Je vous donne à cet égard deux exemples de recherches pertinentes.
Premièrement, l’une a été menée par Marcia Johnson et al., qui s’intéressait aux
témoignages. Dans quels cas considère-t-on qu’un témoignage correspond à une
expérience réelle ou imaginée ? Pour le savoir, elle a élaboré des témoignages fictifs
qu’elle a manipulés selon plusieurs dimensions et soumis à ses sujets. Elle constate ainsi
qu’un témoignage détaillé et incluant des aspects émotionnels est perçu comme plus
susceptible d’être la description d’une expérience réelle qu’un témoignage ne comportant
pas ces informations. En revanche, dans une seconde expérience, on constate que cet effet
dépend du crédit accordé à l’audience. Lorsqu’une audience apparaît comme non fiable,
le fait d’inclure des détails et des éléments à caractère émotionnels réduit la fiabilité du
souvenir. La distinction que propose Johnson et al. est particulièrement intéressante :
celles-ci suggèrent que selon que l’on soit dans une perspective critique, selon que l’on
cherche à croire ou ne pas croire, on pourra adopter une perspective plutôt heuristique
il y a des émotions donc ça doit être vrai ») ou systématique. Cette distinction s’avère
particulièrement intéressante lorsqu’on la confronte à la critique historique, qui par
définition se place dans une perspective critique. Selon que l’on soit dans une posture
critique ou non, différents mécanismes pourraient donc être mis en jeu.
Un second exemple concerne l’influence des photographies. Une grande partie de la
mémoire historique passe par les photographies. On sait que la photographie est un
indicateur particulier de faux souvenirs et qu’elle paraît souvent plus « vraie » que les
textes. Notre critique historique intuitif serait donc moins critique avec les photos qu’avec
les textes. Comme si elle ne pouvait être trafiquée.
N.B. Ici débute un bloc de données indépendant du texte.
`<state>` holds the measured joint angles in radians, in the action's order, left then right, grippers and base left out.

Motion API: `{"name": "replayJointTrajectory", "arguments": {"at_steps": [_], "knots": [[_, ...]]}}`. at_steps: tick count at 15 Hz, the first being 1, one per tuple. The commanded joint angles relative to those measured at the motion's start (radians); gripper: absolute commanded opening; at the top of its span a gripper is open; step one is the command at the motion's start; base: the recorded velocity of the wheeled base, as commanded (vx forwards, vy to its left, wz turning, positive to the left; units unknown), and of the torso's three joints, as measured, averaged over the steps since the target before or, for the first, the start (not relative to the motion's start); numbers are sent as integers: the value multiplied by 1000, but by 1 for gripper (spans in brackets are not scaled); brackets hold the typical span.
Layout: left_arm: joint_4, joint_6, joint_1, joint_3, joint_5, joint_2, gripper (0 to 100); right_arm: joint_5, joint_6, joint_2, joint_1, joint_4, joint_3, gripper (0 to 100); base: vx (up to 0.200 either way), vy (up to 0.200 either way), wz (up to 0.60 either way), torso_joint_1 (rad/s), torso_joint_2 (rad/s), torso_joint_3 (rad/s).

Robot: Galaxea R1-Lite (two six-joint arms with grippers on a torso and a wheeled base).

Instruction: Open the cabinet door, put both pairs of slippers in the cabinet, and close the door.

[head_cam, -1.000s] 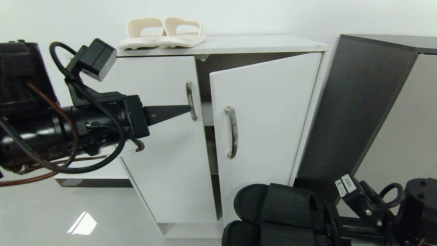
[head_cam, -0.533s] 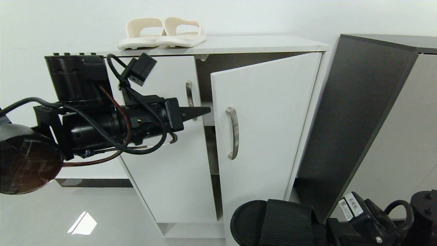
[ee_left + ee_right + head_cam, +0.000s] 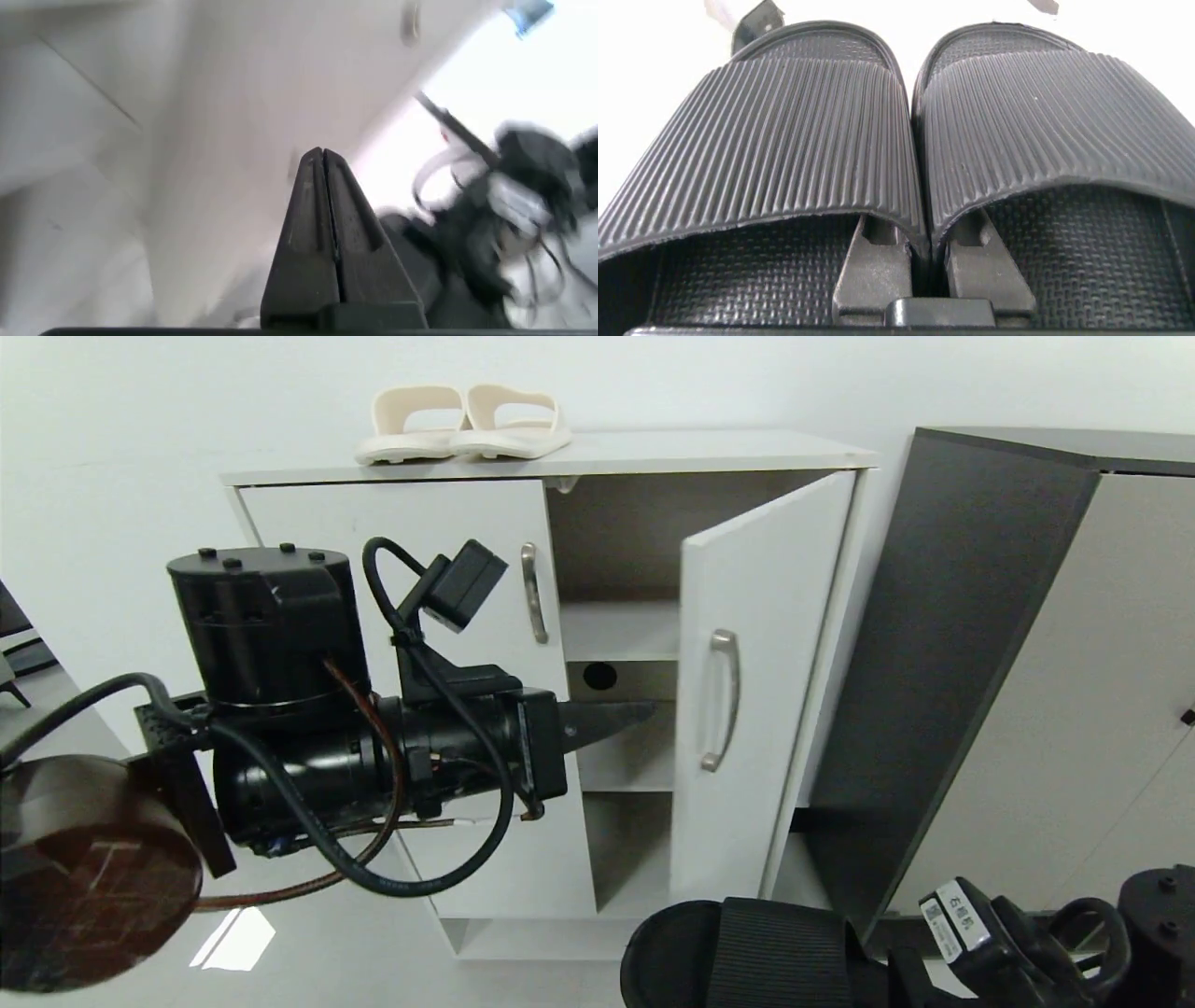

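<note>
With the cabinet door [image 3: 775, 579] open and the left end effector [image 3: 642, 711] clenched at the opening, loading is in hand: the right end effector [image 3: 923, 266], grasping the black slippers [image 3: 813, 140] below the door, apparently must raise them onto a shelf [image 3: 621, 633], while the cream slippers [image 3: 467, 425] sit at the cabinet top's [image 3: 709, 446] left rear edge.

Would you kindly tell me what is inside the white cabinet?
Past the open door: white shelves and a round hole in the back panel. The half behind the closed left door is hidden; the left tool covers part of one shelf.

Cream pair [image 3: 513, 441], black pair [image 3: 803, 140] — two cabinets [image 3: 653, 450]
</note>
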<state>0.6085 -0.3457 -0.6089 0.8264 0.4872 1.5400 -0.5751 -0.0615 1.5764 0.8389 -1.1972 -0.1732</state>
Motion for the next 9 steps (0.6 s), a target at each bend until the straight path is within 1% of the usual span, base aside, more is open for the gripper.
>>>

Ainsi une étude menée aux Etats-Unis
(Kelly & Nace, 1994) montre que les articles du New York Times sont perçus comme
moins crédibles que ceux d’un magazine à scandale (le National Enquirer). En revanche,
on n’observe aucune différence en ce qui concerne le jugements des photos . De même on
constate que la présentation d’une photo transforme notre mémoire du texte qui
l’accompagne. Ainsi, Garry et al. (2005) ont demandé à leur sujet de prendre le rôle de
« rédacteur » en chef. Ils devaient lire différents articles décrivant un ouragan près d’une
ville côtière. Dans une condition, on avait soit ajouté une photocrivant la ville avant la
venue de l’ouragan, dans l’autre condition, une photographie postérieure au passage de
l’ouragan. Pour les amener à faire attention aux photographies, les sujets devaient choisir
où ils placeraient la photos dans l’article. Quelques semaines plus tard, ils devaient
répondre à un test de mémoire : ils devaient indiquer pour une série d’affirmations si
celles-ci étaient présentes dans le texte ou non. Les sujets de la condition « après »
« reconnaissaient » avoir vu des extraits signalant des blessures subies par des habitants
de la ville alors que le récit ne mentionnait que les dommages matériels.
C’est important car les photographies, et plus encore les films, sont un de nos principaux
moyens d’accès au passé. Les photographies et, plus encore, les films contribuent à
définir notre vision du passé. Il est donc particulièrement intéressant de s’intéresser au
processus mnésique, en partie, de monitorage de la source selon que les représentations
du passé nous proviennent par l’intermédiaire de photographies ou de textes.